AIM OF THE EXERCISE
Lines from the line with "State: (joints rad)" to the line with "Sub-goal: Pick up" in the entries below, and only those, must be output exactly, with both ends included.

INFORMATION SUPPLIED: Begin

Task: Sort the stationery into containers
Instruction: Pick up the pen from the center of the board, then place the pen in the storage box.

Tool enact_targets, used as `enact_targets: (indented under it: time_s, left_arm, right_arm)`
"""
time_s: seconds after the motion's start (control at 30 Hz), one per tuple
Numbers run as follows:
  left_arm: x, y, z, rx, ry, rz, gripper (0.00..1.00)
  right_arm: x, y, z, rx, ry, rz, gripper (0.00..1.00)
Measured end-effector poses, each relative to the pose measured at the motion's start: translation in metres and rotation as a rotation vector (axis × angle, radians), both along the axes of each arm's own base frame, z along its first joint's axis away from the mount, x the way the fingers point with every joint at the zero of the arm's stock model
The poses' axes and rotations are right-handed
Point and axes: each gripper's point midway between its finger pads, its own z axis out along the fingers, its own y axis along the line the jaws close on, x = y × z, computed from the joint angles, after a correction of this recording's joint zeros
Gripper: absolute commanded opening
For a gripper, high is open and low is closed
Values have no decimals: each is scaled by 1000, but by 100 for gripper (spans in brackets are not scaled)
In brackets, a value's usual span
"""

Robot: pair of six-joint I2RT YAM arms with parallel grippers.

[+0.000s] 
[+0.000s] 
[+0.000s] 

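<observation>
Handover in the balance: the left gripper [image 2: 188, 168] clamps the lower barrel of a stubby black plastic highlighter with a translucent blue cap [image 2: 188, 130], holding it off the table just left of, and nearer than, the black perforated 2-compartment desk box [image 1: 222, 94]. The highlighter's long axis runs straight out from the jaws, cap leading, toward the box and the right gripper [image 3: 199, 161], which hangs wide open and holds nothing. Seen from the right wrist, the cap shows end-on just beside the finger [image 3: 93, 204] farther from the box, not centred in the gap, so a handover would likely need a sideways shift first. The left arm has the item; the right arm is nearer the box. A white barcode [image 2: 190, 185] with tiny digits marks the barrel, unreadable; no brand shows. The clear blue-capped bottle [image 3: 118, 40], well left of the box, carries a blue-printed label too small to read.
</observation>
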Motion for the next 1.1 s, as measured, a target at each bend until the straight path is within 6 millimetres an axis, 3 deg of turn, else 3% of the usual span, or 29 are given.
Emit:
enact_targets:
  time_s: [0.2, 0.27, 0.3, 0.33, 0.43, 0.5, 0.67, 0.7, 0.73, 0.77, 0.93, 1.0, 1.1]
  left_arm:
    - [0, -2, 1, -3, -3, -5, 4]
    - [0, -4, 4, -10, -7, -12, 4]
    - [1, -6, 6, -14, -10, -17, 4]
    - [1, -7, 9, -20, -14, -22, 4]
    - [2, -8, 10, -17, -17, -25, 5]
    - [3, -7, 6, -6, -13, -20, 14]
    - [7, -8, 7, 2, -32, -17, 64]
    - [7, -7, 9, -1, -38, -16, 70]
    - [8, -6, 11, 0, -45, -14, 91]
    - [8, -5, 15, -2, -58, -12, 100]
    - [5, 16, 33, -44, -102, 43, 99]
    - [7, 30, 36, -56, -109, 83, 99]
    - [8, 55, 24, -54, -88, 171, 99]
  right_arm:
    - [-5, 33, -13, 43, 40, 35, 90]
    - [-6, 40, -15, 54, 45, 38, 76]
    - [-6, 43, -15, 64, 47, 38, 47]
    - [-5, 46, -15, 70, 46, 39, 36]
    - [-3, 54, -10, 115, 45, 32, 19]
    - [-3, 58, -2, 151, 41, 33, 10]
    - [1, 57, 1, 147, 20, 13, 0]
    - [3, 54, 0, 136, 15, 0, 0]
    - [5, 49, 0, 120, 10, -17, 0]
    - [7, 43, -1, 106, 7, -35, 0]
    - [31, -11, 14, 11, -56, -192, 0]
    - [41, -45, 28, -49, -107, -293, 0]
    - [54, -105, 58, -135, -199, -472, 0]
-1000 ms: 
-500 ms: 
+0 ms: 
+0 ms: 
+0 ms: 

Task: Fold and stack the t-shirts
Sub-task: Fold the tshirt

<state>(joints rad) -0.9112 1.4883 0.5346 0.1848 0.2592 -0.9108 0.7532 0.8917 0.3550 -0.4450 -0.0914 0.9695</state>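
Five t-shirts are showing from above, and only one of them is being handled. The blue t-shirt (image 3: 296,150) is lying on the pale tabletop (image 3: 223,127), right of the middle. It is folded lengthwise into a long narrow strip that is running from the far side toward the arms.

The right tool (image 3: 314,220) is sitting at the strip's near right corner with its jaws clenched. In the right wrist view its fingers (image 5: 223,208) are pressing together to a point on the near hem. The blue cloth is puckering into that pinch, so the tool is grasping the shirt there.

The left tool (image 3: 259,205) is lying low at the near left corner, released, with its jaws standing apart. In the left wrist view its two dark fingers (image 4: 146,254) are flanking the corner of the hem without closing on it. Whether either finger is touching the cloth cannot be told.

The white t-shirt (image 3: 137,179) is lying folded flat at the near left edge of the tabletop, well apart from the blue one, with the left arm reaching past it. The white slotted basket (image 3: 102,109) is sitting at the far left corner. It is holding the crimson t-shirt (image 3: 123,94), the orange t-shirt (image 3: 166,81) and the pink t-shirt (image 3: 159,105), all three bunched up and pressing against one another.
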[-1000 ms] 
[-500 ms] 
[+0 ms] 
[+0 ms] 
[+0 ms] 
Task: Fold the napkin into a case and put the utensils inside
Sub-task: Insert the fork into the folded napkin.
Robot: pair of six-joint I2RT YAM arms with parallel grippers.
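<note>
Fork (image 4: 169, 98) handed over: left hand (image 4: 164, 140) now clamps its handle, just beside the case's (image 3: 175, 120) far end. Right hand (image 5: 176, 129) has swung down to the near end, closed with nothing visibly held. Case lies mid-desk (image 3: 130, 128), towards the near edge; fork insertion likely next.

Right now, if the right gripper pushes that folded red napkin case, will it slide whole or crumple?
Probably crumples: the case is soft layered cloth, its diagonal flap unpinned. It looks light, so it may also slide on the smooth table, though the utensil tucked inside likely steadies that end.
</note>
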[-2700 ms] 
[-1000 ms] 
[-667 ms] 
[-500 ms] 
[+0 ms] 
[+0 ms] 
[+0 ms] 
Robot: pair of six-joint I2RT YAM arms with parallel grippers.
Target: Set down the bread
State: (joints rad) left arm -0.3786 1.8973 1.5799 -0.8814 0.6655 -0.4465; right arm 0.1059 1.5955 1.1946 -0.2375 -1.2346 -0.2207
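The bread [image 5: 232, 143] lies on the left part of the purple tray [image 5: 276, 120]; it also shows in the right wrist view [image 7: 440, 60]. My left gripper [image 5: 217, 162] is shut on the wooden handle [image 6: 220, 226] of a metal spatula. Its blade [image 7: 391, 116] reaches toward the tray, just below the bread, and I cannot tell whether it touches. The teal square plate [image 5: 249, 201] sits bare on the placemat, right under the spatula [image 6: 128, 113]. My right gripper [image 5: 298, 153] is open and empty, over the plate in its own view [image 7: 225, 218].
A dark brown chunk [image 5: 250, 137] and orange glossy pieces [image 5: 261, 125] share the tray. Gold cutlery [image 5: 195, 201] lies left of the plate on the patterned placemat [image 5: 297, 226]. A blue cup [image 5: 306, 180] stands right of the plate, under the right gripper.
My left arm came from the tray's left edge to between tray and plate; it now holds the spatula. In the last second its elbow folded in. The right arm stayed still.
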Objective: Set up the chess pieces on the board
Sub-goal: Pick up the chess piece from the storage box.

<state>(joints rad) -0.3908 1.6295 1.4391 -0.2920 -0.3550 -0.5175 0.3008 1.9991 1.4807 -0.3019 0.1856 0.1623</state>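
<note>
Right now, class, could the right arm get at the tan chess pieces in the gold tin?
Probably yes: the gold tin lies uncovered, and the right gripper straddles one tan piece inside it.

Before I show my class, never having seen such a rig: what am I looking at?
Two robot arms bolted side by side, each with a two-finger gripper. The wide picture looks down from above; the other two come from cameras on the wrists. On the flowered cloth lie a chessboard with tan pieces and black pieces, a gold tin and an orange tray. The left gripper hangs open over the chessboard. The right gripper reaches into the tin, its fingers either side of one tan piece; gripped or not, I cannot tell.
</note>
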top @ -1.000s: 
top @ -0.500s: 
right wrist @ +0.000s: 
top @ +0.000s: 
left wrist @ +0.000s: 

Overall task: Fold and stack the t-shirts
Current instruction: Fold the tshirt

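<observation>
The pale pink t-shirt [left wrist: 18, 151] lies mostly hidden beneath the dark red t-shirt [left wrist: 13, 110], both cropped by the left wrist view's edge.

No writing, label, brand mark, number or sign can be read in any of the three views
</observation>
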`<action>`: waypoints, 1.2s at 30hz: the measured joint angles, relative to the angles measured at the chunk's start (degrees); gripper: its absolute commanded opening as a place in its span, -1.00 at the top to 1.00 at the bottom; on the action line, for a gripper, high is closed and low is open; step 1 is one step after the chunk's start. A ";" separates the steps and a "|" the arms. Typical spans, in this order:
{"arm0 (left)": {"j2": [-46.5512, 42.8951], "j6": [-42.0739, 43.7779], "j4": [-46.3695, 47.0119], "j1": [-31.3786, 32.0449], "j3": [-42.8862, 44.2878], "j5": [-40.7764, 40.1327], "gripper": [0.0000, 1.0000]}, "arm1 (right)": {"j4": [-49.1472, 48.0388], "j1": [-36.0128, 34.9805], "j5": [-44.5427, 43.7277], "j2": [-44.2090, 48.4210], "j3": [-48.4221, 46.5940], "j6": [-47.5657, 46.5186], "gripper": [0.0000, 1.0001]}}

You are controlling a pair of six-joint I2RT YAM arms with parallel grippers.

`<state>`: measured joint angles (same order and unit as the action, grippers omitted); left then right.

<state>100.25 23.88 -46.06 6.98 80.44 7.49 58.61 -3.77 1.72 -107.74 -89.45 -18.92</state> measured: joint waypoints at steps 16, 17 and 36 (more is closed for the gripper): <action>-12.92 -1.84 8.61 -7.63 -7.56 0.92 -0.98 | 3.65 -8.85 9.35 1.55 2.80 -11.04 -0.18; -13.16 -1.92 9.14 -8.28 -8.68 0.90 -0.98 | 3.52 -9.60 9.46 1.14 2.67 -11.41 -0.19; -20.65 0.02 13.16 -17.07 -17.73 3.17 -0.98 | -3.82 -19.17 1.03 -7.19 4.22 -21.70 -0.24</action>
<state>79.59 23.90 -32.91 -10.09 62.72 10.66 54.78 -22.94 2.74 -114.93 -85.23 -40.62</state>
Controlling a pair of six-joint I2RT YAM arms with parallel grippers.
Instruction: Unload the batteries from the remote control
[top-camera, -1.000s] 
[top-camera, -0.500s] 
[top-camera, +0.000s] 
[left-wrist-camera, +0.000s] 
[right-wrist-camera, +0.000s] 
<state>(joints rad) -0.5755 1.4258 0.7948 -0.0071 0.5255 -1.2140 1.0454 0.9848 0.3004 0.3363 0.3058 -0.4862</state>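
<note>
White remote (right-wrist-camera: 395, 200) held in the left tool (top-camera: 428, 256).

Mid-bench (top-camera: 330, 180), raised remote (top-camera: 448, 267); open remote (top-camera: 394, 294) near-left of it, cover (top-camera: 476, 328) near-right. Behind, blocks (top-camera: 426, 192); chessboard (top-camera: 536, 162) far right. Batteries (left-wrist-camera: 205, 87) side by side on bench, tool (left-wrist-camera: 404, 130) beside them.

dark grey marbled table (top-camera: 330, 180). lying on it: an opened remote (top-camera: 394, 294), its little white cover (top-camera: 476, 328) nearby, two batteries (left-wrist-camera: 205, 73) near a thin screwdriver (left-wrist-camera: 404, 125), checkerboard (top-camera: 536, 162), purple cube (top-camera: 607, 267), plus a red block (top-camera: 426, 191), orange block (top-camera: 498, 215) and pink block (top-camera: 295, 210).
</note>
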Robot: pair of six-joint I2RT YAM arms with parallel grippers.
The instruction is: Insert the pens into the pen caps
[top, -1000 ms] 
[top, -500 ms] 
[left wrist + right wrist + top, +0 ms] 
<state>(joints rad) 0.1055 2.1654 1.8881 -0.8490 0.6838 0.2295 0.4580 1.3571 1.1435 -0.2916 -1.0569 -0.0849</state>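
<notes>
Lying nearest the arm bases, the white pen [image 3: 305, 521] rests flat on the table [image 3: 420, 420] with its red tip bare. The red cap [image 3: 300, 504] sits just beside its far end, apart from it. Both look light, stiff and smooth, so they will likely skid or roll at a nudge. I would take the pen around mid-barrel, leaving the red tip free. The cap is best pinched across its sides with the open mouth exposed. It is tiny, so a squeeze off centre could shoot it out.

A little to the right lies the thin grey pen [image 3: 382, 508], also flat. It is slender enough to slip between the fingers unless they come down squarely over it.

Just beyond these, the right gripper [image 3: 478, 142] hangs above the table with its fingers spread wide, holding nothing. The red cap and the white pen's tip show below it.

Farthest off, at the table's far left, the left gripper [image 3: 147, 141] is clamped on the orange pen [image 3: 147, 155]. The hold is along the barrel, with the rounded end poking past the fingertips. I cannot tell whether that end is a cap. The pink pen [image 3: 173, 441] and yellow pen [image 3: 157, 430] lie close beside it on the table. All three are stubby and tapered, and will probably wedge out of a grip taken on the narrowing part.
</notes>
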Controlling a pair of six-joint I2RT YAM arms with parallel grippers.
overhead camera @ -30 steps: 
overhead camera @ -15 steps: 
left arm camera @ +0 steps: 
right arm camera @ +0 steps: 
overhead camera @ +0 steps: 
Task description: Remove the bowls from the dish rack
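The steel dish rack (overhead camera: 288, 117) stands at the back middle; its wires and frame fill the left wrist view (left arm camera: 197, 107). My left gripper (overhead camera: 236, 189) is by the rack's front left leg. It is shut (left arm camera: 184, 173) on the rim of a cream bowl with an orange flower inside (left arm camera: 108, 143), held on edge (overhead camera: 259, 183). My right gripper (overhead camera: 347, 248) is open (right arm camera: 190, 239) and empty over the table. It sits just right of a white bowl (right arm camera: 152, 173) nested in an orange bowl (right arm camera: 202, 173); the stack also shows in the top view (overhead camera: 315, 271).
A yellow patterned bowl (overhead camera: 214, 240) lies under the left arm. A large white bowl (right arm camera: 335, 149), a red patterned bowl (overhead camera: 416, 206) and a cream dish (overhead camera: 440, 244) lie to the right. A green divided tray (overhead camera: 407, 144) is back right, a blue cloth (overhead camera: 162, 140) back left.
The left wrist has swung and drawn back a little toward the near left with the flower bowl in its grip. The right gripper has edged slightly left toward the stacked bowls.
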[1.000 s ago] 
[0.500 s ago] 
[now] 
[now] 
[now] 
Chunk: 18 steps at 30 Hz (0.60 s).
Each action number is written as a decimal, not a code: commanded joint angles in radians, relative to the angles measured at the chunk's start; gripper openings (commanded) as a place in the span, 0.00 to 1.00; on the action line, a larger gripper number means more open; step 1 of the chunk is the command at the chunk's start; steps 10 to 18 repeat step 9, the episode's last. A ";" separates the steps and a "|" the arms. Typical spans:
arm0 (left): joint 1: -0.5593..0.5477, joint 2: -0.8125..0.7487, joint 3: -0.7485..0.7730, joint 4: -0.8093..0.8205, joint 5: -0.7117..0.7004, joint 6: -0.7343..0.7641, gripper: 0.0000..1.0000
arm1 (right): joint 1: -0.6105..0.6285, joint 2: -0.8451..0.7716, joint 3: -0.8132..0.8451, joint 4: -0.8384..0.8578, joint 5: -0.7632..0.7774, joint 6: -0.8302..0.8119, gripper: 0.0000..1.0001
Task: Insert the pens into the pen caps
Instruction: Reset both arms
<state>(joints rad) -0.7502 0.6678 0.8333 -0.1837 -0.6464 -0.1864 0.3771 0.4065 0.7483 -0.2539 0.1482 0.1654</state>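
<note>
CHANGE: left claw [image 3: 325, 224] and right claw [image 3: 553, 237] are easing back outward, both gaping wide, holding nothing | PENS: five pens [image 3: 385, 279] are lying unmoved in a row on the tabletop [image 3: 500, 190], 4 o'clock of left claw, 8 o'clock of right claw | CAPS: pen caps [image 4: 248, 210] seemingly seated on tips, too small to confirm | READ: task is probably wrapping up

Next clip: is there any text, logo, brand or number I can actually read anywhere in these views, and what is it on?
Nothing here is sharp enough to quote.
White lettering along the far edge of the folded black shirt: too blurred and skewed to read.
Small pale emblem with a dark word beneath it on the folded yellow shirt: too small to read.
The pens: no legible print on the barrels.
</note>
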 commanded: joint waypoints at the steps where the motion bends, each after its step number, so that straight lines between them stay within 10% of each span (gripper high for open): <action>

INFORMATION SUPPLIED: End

YOUR SOLUTION
State: (joints rad) left arm -0.3786 1.8973 1.5799 -0.8814 0.6655 -0.4465; right arm 0.1059 1.5955 1.1946 -0.2375 -1.2346 -0.2207
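The bread [image 5: 232, 143] lies on the left part of the purple tray [image 5: 276, 120]; it also shows in the right wrist view [image 7: 440, 60]. My left gripper [image 5: 217, 162] is shut on the wooden handle [image 6: 220, 226] of a metal spatula. Its blade [image 7: 391, 116] reaches toward the tray, just below the bread, and I cannot tell whether it touches. The teal square plate [image 5: 249, 201] sits bare on the placemat, right under the spatula [image 6: 128, 113]. My right gripper [image 5: 298, 153] is open and empty, over the plate in its own view [image 7: 225, 218].
A dark brown chunk [image 5: 250, 137] and orange glossy pieces [image 5: 261, 125] share the tray. Gold cutlery [image 5: 195, 201] lies left of the plate on the patterned placemat [image 5: 297, 226]. A blue cup [image 5: 306, 180] stands right of the plate, under the right gripper.
My left arm came from the tray's left edge to between tray and plate; it now holds the spatula. In the last second its elbow folded in. The right arm stayed still.
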Objective: Set up the chess pieces on the board
Sub-goal: Pick up the chess piece from the storage box.

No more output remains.